» **What this task involves**:
The whole listing should be written out again exactly.

== Information shown ==

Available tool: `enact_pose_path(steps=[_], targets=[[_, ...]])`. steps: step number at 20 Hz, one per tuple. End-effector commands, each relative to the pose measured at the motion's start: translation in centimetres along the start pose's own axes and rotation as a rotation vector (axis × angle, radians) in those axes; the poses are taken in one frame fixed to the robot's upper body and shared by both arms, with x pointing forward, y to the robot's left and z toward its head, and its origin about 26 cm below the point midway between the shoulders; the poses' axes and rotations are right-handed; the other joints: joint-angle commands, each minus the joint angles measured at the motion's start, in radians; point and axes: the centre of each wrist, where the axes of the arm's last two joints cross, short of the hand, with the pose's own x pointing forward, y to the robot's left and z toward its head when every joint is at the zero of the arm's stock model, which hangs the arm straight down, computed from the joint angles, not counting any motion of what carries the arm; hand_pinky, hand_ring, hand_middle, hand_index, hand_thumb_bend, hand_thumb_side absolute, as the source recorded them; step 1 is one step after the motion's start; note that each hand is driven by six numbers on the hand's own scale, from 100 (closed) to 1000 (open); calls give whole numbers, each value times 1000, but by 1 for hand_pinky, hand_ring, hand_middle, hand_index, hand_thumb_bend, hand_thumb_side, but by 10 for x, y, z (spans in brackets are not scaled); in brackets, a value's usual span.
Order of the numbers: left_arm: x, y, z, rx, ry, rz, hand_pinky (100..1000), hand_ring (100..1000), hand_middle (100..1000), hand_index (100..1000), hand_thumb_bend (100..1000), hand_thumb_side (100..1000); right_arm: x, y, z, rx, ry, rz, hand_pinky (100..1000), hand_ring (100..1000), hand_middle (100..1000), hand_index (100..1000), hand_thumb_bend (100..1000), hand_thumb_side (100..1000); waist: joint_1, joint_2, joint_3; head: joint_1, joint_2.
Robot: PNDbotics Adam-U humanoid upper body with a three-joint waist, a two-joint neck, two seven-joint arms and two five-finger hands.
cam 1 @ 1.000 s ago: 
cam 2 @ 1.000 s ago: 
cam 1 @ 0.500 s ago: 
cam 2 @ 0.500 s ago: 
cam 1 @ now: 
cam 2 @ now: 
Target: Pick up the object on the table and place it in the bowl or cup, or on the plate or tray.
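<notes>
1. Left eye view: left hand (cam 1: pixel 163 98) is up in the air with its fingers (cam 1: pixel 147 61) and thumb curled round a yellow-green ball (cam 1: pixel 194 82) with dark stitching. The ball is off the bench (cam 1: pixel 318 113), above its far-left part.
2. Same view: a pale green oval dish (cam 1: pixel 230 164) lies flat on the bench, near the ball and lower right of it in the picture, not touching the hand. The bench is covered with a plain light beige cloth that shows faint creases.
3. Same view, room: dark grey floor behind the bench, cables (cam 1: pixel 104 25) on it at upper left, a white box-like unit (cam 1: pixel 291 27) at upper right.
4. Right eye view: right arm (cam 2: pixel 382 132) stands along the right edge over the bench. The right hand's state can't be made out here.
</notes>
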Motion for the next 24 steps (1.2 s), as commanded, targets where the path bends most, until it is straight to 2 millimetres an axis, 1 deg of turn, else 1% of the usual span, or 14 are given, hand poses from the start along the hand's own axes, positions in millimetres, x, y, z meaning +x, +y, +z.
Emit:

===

» **Exercise result**:
Available tool: `enact_pose_path(steps=[_], targets=[[_, ...]])`. steps: step number at 20 Hz, one per tuple. End-effector commands, each relative to the pose measured at the motion's start: translation in centimetres along the start pose's own axes and rotation as a rotation vector (axis × angle, radians) in those axes; the poses are taken in one frame fixed to the robot's upper body and shared by both arms, with x pointing forward, y to the robot's left and z toward its head, and its origin about 26 cm below the point midway between the shoulders; the poses' axes and rotations are right-handed; the other joints: joint-angle commands, each minus the joint angles measured at the motion's start, in radians; point and axes: the centre of each wrist, where the axes of the arm's last two joints cross, short of the hand, with the pose's own x pointing forward, y to the robot's left and z toward its head when every joint is at the zero of the arm's stock model, which hangs the arm straight down, computed from the joint angles, not counting any motion of what carries the arm; hand_pinky, hand_ring, hand_middle, hand_index, hand_thumb_bend, hand_thumb_side absolute, as the source recorded them; step 1 is one step after the motion's start; note that each hand is driven by six numbers on the hand's own scale, from 100 (closed) to 1000 (open); calls give whole numbers, each value times 1000, but by 1 for hand_pinky, hand_ring, hand_middle, hand_index, hand_thumb_bend, hand_thumb_side, but by 10 for x, y, z (spans in brackets are not scaled); in brackets, a value's usual span.
Order of the numbers: left_arm: x, y, z, rx, ry, rz, hand_pinky (100..1000), hand_ring (100..1000), hand_middle (100..1000), hand_index (100..1000), hand_thumb_bend (100..1000), hand_thumb_side (100..1000); right_arm: x, y, z, rx, ry, rz, hand_pinky (100..1000), hand_ring (100..1000), hand_middle (100..1000), hand_index (100..1000), hand_thumb_bend (100..1000), hand_thumb_side (100..1000); waist: joint_1, joint_2, joint_3; head: joint_1, joint_2.
Robot: PNDbotics Adam-U humanoid upper body with a three-joint waist, a two-joint neck, two seven-joint arms and two five-finger hands.
cam 1 @ 1.000 s ago: 
cam 2 @ 1.000 s ago: 
cam 1 @ 0.500 s ago: 
cam 2 @ 0.500 s ago: 
cam 1 @ now: 
cam 2 @ now: 
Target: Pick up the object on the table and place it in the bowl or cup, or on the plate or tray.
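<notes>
1. Left eye view: left hand (cam 1: pixel 163 98) is up in the air with its fingers (cam 1: pixel 147 61) and thumb curled round a yellow-green ball (cam 1: pixel 194 82) with dark stitching. The ball is off the bench (cam 1: pixel 318 113), above its far-left part.
2. Same view: a pale green oval dish (cam 1: pixel 230 164) lies flat on the bench, near the ball and lower right of it in the picture, not touching the hand. The bench is covered with a plain light beige cloth that shows faint creases.
3. Same view, room: dark grey floor behind the bench, cables (cam 1: pixel 104 25) on it at upper left, a white box-like unit (cam 1: pixel 291 27) at upper right.
4. Right eye view: right arm (cam 2: pixel 382 132) stands along the right edge over the bench. The right hand's state can't be made out here.
</notes>
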Motion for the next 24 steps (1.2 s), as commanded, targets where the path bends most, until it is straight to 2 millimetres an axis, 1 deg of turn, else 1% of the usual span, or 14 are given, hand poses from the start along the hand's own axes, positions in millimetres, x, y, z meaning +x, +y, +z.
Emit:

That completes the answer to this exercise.